Data typically flows into a data warehouse from transactional systems and other relational databases, and typically includes structured, semi-structured, and unstructured data. This data is processed, transformed, and ingested at a regular cadence. Users, including data scientists, business analysts, and decision-makers, access the data through BI tools, SQL clients, and other tools.

So why build a data warehouse at all? Why not just run analytics queries directly on an online transaction processing (OLTP) database, where the transactions are recorded? To answer the question, let’s look at the differences between data warehouses and OLTP databases.

  • Data warehouses are optimized for batched write operations and reading high volumes of data.

  • OLTP databases are optimized for continuous write operations and high volumes of small read operations.

Data warehouses generally employ denormalized schemas like the Star schema and Snowflake schema because of high data throughput requirements, whereas OLTP databases employ highly normalized schemas, which are more suited for high transaction throughput requirements.
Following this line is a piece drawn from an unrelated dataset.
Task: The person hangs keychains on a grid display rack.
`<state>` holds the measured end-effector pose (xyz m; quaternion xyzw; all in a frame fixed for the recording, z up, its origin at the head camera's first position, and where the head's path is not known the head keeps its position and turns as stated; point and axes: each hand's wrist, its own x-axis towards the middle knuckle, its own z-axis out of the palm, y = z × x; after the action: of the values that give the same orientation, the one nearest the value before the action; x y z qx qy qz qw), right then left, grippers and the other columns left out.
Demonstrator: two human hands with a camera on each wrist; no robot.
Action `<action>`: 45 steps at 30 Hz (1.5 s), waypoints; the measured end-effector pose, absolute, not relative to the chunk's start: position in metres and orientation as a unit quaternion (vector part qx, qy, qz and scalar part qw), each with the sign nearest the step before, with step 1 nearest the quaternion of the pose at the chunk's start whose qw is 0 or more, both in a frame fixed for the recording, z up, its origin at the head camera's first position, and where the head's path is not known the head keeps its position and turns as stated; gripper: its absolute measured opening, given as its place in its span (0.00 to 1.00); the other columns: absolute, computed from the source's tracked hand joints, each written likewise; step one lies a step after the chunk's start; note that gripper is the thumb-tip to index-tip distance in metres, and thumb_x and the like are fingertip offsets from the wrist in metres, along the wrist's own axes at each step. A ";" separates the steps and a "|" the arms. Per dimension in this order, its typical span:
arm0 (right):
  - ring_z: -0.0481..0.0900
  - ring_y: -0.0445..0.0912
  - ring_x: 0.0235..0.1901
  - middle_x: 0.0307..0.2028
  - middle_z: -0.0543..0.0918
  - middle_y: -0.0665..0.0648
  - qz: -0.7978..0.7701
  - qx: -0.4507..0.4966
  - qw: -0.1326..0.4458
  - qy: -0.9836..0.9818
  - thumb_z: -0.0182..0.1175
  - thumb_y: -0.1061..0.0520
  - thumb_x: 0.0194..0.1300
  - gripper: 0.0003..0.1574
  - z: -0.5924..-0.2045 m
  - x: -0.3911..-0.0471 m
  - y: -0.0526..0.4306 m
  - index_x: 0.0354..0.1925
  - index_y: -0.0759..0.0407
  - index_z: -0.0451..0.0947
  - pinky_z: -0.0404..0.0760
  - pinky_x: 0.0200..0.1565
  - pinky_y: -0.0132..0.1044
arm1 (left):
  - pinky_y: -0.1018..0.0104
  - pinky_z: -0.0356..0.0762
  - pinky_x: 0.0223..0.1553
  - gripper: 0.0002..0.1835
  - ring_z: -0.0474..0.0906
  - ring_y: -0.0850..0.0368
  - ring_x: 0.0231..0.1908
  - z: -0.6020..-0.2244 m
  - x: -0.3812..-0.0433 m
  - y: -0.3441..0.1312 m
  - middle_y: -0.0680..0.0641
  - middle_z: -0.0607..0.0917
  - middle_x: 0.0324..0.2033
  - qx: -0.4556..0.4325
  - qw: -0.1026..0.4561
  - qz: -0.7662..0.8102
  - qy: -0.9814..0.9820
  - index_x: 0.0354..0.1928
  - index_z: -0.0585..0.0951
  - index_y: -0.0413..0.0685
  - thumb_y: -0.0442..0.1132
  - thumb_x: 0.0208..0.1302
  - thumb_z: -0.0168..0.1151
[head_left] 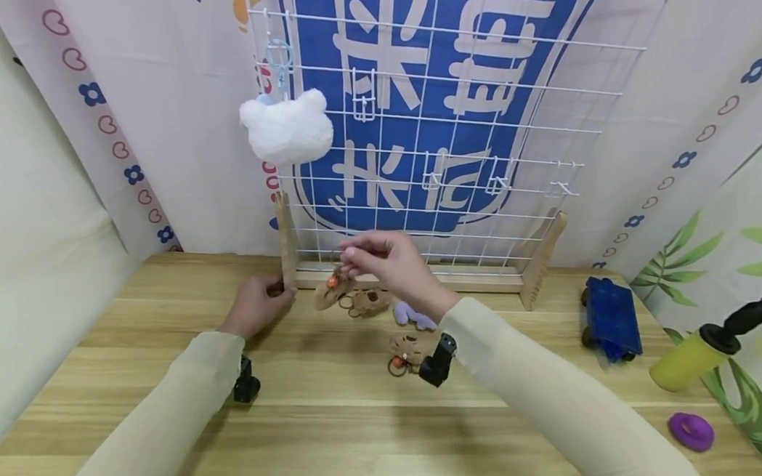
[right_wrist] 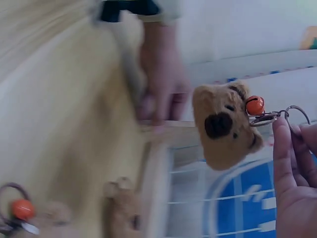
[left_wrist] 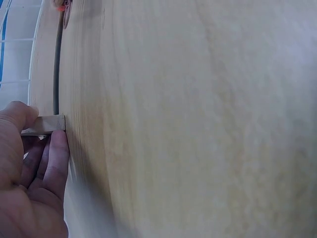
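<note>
My right hand pinches the metal ring of a brown bear keychain with an orange bell. The plush bear head dangles from it, above the table and in front of the white wire grid rack. At the rack's left end, my left hand grips the wooden stand foot between thumb and fingers. Below the right hand, another brown plush keychain lies near the rack's base. A lilac piece and a further brown keychain lie beside the right wrist.
A white plush pendant hangs at the rack's upper left. Several small hooks sit on the wires, one a white hook. To the right on the wooden table are a blue toy cart, a yellow pump and a purple ring.
</note>
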<state>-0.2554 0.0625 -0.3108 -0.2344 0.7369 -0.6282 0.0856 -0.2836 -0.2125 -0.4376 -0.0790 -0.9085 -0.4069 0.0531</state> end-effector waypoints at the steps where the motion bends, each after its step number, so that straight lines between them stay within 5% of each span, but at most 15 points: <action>1: 0.88 0.40 0.40 0.49 0.89 0.66 -0.632 -0.234 0.080 0.734 0.60 0.62 0.76 0.14 -0.304 -0.256 0.064 0.56 0.65 0.84 0.89 0.52 0.38 | 0.48 0.87 0.50 0.17 0.86 0.39 0.49 -0.438 -0.284 -0.213 0.29 0.89 0.48 -0.079 0.053 -0.407 -0.908 0.54 0.83 0.27 0.36 0.73 0.63; 28: 0.88 0.42 0.40 0.40 0.88 0.54 -0.686 -0.223 -0.102 0.685 0.61 0.64 0.75 0.11 -0.174 -0.284 0.071 0.53 0.67 0.82 0.87 0.50 0.30 | 0.48 0.86 0.50 0.16 0.85 0.41 0.47 -0.445 -0.282 -0.217 0.30 0.89 0.47 -0.075 0.060 -0.399 -0.912 0.54 0.84 0.28 0.36 0.73 0.63; 45: 0.88 0.43 0.41 0.42 0.87 0.57 -0.674 -0.159 -0.088 0.716 0.61 0.64 0.74 0.12 -0.169 -0.296 0.069 0.53 0.66 0.82 0.87 0.52 0.31 | 0.51 0.84 0.48 0.14 0.84 0.43 0.44 -0.441 -0.285 -0.215 0.31 0.89 0.45 -0.076 0.063 -0.395 -0.913 0.51 0.85 0.29 0.35 0.72 0.64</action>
<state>-0.2957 0.0692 -0.1687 -0.1592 0.7157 -0.6743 -0.0881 -0.2847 -0.2148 -0.4413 -0.0761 -0.9132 -0.3955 0.0628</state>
To get the benefits of using a data warehouse managed as a separate data store with your source OLTP or other source system, we recommend that you build an efficient data pipeline. Such a pipeline extracts the data from the source system, converts it into a schema suitable for data warehousing, and then loads it into the data warehouse. In the next section, we discuss the building blocks of an analytics pipeline and the different AWS services you can use to architect the pipeline.

AWS analytics services

AWS analytics services help enterprises quickly convert their data to answers by providing mature and integrated analytics services, ranging from cloud data warehouses to serverless data lakes. Getting answers quickly means less time building plumbing and configuring cloud analytics services to work together. AWS helps you do exactly that by giving you:

  • An easy path to build data lakes and data warehouses, and start running diverse analytics workloads.

  • A secure cloud storage, compute, and network infrastructure that meets the specific needs of analytic workloads.
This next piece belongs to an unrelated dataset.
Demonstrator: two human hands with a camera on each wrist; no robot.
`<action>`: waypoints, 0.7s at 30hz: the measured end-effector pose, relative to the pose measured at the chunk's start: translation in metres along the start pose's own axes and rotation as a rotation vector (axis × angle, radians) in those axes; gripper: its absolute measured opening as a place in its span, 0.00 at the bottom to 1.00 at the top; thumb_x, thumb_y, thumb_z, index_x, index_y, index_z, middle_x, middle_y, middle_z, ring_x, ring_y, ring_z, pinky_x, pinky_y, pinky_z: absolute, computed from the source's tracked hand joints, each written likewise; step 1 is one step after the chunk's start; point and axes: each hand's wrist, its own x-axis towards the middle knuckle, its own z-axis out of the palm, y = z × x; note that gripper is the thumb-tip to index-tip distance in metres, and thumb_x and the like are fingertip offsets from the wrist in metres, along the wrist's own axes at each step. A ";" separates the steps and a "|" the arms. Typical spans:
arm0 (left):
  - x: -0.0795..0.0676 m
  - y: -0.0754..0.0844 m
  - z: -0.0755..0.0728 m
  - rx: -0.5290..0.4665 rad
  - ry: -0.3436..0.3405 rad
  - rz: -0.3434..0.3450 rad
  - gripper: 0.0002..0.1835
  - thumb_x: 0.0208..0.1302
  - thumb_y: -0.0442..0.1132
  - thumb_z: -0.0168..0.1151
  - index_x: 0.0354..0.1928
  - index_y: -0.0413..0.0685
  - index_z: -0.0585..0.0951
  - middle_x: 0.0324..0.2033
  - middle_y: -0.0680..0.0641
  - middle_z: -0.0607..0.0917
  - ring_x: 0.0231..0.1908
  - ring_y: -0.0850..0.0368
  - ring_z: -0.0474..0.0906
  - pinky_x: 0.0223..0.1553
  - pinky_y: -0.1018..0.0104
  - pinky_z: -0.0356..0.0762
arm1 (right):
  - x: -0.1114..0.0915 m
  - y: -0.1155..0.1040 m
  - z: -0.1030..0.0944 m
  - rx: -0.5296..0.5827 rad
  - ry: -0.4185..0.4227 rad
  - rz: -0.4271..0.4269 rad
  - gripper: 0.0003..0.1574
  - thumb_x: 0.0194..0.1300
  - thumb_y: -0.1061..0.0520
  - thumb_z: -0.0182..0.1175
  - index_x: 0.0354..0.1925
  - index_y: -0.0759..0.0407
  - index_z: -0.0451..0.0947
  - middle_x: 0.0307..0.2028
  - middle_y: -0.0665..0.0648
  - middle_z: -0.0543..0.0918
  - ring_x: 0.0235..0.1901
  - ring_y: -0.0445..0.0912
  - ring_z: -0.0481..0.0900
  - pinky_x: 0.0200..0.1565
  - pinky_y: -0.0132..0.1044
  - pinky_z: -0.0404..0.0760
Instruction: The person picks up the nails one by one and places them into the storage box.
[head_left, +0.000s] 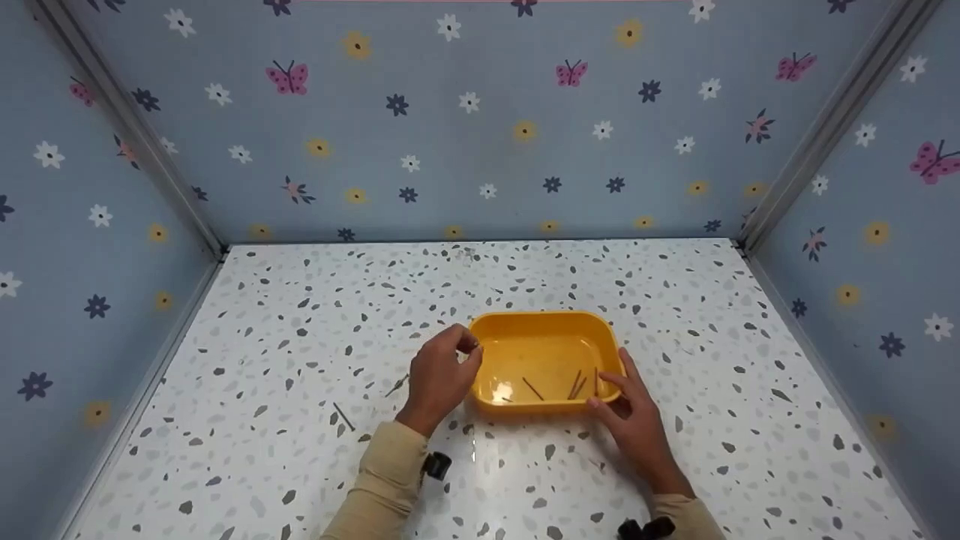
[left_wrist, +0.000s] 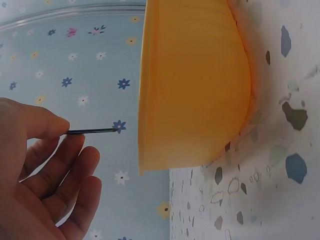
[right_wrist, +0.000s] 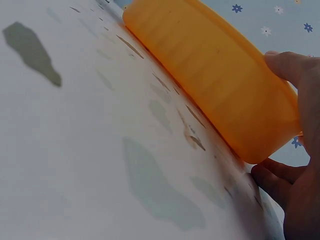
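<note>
My left hand pinches a thin dark pin between thumb and forefinger, just off the left rim of a yellow plastic tray. The pin's free end points toward the tray wall, and the other fingers are loosely curled. At the tray's front right corner, my right hand grips the rim, with fingers on both sides of the wall. Several thin dark pins lie inside on the tray floor, mostly toward the front. The right wrist view has the tray's outer wall and that hand's fingers at its end.
Another dark pin lies on the speckled white table, left of my left forearm. A further thin piece shows beside the left hand, partly covered. Flowered blue panels enclose the table at the back and both sides.
</note>
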 end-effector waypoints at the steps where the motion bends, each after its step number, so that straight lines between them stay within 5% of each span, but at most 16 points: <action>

  • A fully integrated analytics stack with a mature set of analytics tools, covering all common use cases and leveraging open file formats, standard SQL language, open-source engines, and platforms.

  • The best performance, the most scalability, and the lowest cost for analytics.
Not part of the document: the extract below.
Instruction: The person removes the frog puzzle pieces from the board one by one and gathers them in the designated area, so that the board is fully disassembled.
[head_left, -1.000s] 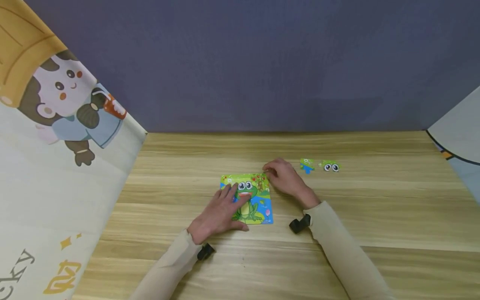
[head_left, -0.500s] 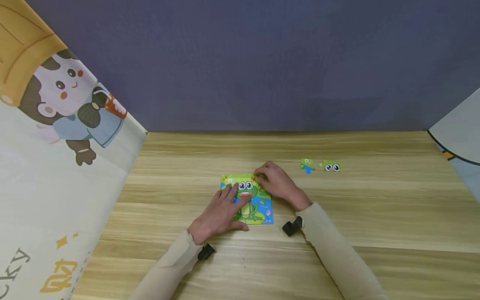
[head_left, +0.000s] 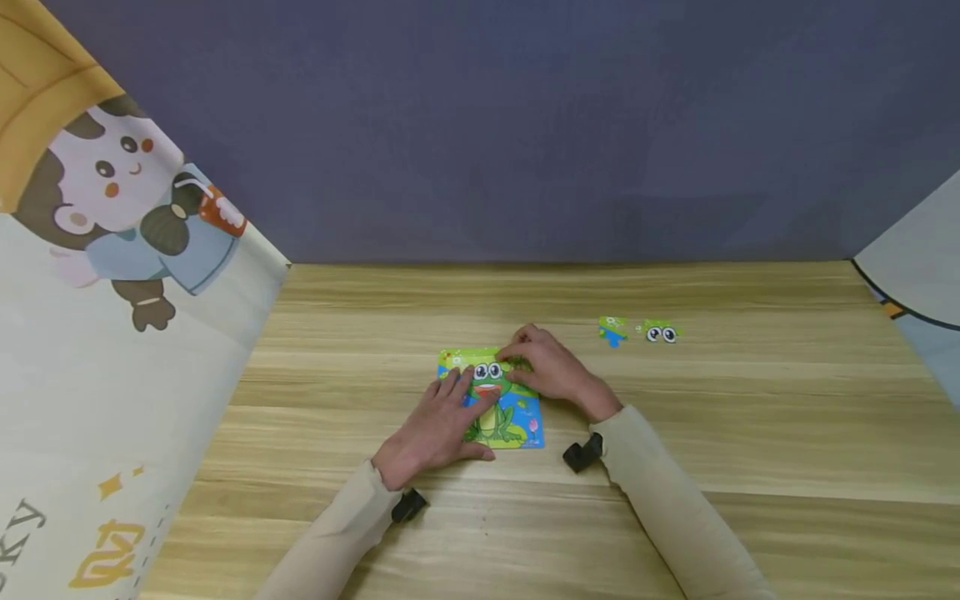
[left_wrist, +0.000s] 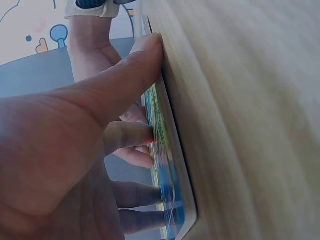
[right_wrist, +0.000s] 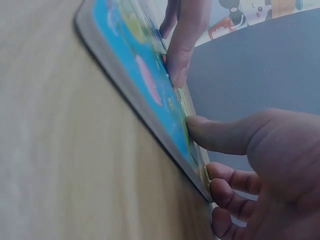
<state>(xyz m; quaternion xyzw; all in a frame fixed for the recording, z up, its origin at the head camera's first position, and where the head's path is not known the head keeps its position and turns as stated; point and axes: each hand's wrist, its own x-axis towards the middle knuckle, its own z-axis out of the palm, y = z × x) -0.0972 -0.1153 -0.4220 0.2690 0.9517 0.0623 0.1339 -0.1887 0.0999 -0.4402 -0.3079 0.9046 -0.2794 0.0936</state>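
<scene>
A square frog jigsaw puzzle (head_left: 528, 408) lies flat on the wooden table in the head view. My left hand (head_left: 431, 425) rests across its left part, fingers spread; in the left wrist view its thumb (left_wrist: 135, 70) lies along the puzzle's edge. My right hand (head_left: 551, 367) touches the upper right part with bent fingers. Its thumb (right_wrist: 217, 135) presses on the printed face in the right wrist view, while other fingertips (right_wrist: 220, 192) meet the rim. Whether it pinches a piece is hidden. The puzzle's left side and upper right corner are partly covered.
Two loose jigsaw pieces lie right of the puzzle: a green and blue piece (head_left: 612, 331) and a piece with two cartoon eyes (head_left: 661, 332). A dark wall (head_left: 570, 133) stands behind the table (head_left: 750, 400). A cartoon-printed wall (head_left: 82, 350) borders the left.
My right hand has moved left from beside the puzzle's upper right corner onto its upper right part. My left hand has stayed in place on the puzzle.
</scene>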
Many enterprises choose cloud data lakes and cloud data warehouses as the foundation for their data and analytics architectures. AWS is focused on helping customers build and secure data lakes and data warehouses in the cloud within days, not months. AWS Lake Formation enables secured, self-service discovery and access for users. Lake Formation provides easy, on-demand access to specific resources that fit the requirements of each analytics workload. The data is curated and cataloged, already prepared for any type of analytics. Related records are matched and de-duplicated with machine learning.

AWS provides a diverse set of analytics services that are deeply integrated with the infrastructure layers. This enables you to take advantage of features like intelligent tiering and Amazon Elastic Compute Cloud (Amazon EC2) spot instances, to reduce cost and run analytics faster. When you’re ready for more advanced analytic approaches, use our broad collection of machine learning (ML) and artificial intelligence (AI) services against that same data in S3 to gain even more insight without the delays and costs of moving or transforming your data.